_What you will do:_ Give back an exact copy of the lines in the records below, from the line that has "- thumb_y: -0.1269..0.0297" through the line that has "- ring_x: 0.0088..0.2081", and nothing besides.

☆ ☆ ☆

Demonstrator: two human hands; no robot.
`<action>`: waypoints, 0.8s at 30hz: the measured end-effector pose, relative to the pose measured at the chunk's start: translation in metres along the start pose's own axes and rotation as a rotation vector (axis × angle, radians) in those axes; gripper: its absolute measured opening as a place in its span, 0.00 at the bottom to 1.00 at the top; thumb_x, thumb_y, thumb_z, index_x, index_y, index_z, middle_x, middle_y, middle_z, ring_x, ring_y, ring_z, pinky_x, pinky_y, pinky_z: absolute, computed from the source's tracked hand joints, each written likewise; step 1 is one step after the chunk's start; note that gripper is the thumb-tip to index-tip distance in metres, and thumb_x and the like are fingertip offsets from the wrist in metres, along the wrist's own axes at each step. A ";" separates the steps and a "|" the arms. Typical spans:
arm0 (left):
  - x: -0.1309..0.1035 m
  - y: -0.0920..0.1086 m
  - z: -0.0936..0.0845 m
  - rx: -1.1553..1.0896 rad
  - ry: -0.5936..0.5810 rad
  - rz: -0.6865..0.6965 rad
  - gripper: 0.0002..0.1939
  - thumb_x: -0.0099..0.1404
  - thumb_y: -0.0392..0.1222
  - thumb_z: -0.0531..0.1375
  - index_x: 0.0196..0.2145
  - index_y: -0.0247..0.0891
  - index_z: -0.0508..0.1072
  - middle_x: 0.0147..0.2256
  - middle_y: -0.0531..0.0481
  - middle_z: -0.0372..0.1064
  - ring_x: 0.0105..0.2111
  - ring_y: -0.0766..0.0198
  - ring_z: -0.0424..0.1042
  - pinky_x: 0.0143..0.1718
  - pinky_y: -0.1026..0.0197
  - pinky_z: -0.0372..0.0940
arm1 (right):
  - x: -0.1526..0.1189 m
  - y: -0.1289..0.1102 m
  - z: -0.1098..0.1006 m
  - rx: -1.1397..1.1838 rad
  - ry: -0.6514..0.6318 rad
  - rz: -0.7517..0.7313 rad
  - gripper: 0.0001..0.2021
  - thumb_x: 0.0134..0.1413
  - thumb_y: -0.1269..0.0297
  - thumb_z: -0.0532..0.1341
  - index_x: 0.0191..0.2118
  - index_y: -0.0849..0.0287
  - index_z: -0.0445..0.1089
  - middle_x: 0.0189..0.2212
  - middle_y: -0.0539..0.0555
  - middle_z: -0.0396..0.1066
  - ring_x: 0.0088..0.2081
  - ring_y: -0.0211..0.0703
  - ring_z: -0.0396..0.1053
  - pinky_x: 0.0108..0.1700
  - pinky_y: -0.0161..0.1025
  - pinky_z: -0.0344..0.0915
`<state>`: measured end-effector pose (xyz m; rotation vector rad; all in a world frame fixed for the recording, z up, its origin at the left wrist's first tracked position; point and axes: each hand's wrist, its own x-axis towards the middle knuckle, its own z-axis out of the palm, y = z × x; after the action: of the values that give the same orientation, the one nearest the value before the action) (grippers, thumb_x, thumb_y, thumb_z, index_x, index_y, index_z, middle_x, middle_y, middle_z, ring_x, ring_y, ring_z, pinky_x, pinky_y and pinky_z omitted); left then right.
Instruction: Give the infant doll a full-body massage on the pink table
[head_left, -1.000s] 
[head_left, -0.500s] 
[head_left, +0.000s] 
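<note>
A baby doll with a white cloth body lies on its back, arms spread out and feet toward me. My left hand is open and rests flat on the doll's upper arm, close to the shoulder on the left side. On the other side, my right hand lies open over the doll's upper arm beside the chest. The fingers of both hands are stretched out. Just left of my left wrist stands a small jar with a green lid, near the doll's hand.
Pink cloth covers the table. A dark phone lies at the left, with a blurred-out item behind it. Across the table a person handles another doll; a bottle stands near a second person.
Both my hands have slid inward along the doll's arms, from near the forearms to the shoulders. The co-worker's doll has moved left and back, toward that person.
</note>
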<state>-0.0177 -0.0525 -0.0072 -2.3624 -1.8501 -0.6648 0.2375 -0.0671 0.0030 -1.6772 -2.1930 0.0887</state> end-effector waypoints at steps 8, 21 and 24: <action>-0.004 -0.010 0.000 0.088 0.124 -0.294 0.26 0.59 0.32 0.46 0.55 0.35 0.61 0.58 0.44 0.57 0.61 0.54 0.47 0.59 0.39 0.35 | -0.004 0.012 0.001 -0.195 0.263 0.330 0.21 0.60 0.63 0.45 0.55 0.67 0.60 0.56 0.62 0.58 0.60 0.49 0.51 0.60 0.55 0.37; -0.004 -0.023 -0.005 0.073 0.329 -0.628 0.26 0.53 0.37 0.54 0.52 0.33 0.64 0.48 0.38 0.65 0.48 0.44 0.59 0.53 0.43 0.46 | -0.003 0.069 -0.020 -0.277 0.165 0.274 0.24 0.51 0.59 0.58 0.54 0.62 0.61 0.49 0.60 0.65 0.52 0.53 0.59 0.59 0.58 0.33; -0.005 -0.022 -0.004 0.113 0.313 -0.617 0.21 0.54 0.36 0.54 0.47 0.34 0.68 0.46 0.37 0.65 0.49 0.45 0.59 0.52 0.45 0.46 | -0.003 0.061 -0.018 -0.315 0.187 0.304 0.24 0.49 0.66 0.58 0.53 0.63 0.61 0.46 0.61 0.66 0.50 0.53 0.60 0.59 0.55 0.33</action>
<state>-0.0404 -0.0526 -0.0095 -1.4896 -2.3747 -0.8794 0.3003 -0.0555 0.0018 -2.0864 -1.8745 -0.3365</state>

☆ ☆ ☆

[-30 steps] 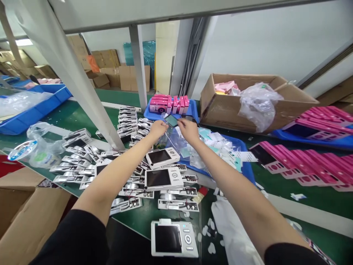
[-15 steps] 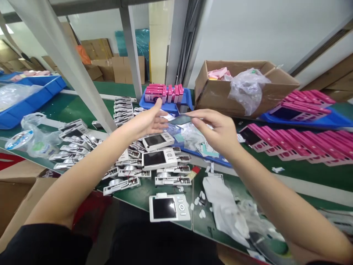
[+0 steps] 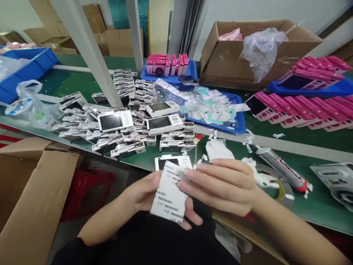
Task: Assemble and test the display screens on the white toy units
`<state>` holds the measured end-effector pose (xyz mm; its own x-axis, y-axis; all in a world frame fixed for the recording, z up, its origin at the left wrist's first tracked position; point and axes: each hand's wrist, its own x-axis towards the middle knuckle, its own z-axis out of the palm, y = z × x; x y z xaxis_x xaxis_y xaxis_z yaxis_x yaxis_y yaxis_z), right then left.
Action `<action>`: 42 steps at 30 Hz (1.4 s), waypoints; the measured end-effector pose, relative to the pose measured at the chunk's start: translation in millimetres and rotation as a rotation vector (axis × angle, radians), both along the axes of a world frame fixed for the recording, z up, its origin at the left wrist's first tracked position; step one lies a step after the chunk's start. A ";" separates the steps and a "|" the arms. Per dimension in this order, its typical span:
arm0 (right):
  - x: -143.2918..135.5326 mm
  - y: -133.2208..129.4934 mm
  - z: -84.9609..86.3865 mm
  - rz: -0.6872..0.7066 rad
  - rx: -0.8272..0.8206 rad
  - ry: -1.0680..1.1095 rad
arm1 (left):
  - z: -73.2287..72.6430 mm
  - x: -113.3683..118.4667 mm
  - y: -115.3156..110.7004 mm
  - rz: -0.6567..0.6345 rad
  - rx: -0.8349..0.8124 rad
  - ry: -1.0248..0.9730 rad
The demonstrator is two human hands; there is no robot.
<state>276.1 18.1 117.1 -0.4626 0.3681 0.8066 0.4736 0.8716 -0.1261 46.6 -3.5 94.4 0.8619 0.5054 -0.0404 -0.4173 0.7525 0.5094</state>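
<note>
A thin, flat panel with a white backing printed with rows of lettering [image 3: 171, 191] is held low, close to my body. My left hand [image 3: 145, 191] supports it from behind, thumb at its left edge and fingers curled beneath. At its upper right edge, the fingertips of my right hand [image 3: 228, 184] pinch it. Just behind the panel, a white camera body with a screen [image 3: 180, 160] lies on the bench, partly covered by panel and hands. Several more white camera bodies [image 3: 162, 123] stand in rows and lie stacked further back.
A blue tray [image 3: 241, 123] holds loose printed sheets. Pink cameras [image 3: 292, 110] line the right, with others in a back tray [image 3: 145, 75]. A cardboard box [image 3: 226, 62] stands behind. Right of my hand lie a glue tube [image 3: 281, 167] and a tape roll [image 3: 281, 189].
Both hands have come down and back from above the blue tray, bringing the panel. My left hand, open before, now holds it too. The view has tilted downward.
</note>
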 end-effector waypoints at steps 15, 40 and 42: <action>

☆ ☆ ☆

_Output for this task:_
  - thumb_y: -0.1269..0.0297
  - thumb_z: -0.0532..0.1341
  - index_x: 0.0191..0.2118
  - index_y: -0.0849..0.0287
  - index_z: -0.0445..0.1089
  - middle_x: 0.0189..0.2212
  - middle_y: -0.0539..0.0555
  - middle_z: -0.0396..0.1066
  - ring_x: 0.0088..0.2081

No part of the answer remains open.